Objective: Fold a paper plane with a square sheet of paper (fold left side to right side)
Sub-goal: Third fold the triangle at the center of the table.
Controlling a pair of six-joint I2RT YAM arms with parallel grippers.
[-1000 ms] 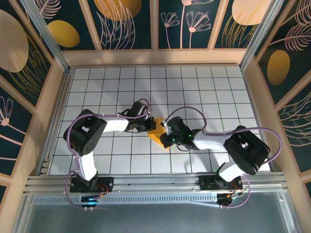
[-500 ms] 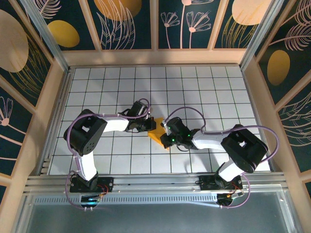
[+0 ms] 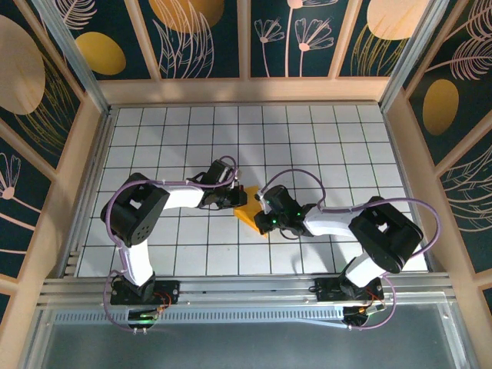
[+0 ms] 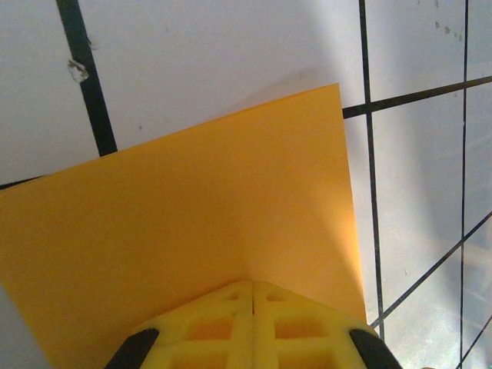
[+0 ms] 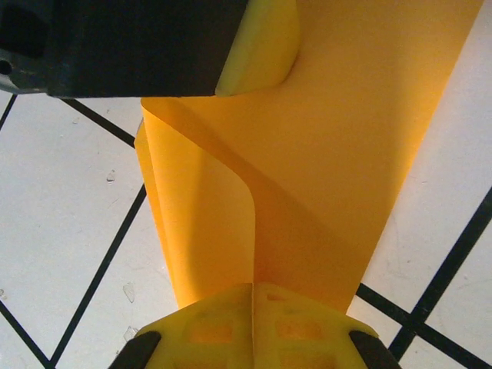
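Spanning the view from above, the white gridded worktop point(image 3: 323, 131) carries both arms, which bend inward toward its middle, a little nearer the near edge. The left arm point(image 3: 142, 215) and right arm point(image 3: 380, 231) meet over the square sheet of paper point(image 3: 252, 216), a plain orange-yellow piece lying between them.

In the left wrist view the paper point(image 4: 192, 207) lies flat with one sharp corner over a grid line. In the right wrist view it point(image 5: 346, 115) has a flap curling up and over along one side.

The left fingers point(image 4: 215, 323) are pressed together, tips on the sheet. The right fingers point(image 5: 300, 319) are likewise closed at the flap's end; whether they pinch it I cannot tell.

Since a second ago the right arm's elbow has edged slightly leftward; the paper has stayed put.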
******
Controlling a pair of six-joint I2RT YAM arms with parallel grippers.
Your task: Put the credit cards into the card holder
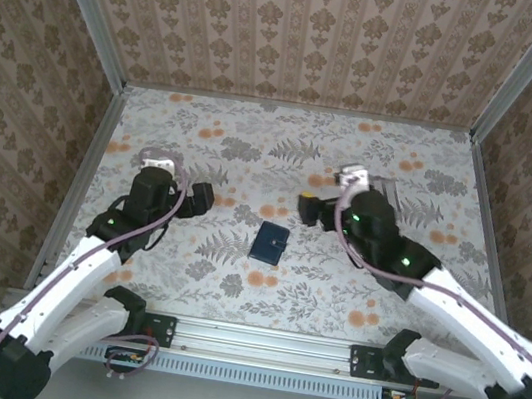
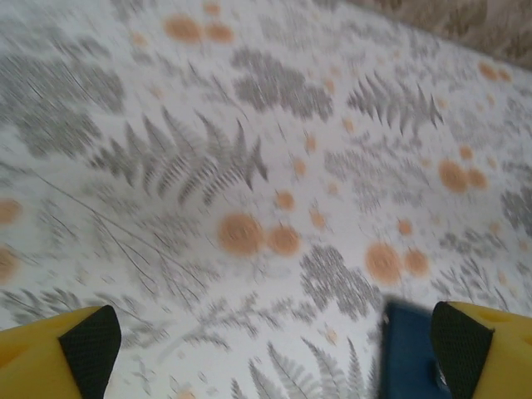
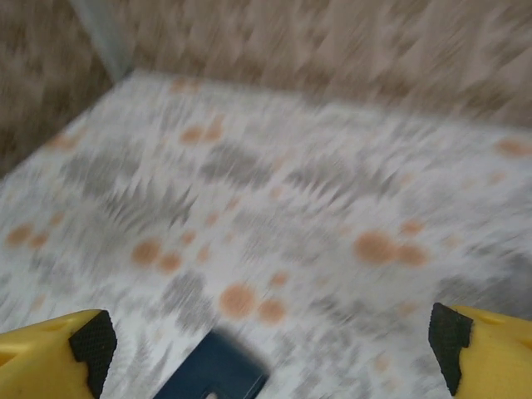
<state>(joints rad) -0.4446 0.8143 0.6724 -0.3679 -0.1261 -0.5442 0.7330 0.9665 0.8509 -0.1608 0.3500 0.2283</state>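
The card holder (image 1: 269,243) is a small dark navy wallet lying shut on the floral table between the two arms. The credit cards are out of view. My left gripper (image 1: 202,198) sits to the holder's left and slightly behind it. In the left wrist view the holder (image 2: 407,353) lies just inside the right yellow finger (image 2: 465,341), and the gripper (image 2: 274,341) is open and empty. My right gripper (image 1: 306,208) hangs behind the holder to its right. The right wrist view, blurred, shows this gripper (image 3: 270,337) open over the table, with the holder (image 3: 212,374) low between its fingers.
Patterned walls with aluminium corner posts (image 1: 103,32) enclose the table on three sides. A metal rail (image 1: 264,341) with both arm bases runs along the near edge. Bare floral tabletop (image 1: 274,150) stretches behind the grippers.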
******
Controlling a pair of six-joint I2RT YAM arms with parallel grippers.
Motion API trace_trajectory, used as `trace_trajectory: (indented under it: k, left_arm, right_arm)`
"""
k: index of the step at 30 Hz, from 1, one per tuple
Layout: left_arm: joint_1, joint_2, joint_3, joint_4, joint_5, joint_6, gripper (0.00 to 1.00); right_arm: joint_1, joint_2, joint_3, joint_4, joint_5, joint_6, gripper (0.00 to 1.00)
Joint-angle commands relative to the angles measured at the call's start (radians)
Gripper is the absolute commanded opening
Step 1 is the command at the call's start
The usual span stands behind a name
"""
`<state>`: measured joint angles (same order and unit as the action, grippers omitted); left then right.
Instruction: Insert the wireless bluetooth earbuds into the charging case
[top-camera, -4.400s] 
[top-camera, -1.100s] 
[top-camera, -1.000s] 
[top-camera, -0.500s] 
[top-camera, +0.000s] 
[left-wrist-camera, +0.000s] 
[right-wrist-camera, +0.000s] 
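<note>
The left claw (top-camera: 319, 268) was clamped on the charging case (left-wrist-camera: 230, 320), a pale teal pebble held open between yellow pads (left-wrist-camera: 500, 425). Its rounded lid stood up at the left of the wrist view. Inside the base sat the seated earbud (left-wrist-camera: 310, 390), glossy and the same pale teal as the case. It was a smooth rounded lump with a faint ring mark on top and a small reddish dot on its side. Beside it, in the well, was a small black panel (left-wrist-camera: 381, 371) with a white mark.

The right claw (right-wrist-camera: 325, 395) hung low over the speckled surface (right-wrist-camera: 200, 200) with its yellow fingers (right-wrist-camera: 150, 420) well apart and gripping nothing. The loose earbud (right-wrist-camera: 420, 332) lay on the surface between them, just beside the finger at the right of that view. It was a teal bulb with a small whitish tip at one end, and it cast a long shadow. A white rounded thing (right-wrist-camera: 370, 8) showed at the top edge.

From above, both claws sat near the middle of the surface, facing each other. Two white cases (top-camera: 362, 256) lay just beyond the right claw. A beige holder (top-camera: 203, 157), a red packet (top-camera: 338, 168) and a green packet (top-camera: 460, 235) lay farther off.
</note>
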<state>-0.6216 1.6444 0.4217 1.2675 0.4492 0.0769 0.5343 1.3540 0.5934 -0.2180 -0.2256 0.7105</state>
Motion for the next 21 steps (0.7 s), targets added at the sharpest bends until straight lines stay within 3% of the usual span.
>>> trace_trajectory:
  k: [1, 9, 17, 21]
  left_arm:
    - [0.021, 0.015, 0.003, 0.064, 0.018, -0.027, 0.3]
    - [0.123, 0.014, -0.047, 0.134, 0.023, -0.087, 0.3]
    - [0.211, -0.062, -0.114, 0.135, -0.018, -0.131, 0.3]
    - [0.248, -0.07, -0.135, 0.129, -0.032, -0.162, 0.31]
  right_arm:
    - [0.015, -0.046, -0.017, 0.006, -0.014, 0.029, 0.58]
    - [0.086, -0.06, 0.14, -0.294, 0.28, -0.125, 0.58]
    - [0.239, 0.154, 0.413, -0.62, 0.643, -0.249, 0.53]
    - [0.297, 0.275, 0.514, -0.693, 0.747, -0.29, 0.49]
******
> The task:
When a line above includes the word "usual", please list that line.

> Result:
The usual span stands behind a name
Motion for the next 21 steps (0.7 s), targets added at the sharpest bends until straight lines stay within 3% of the usual span.

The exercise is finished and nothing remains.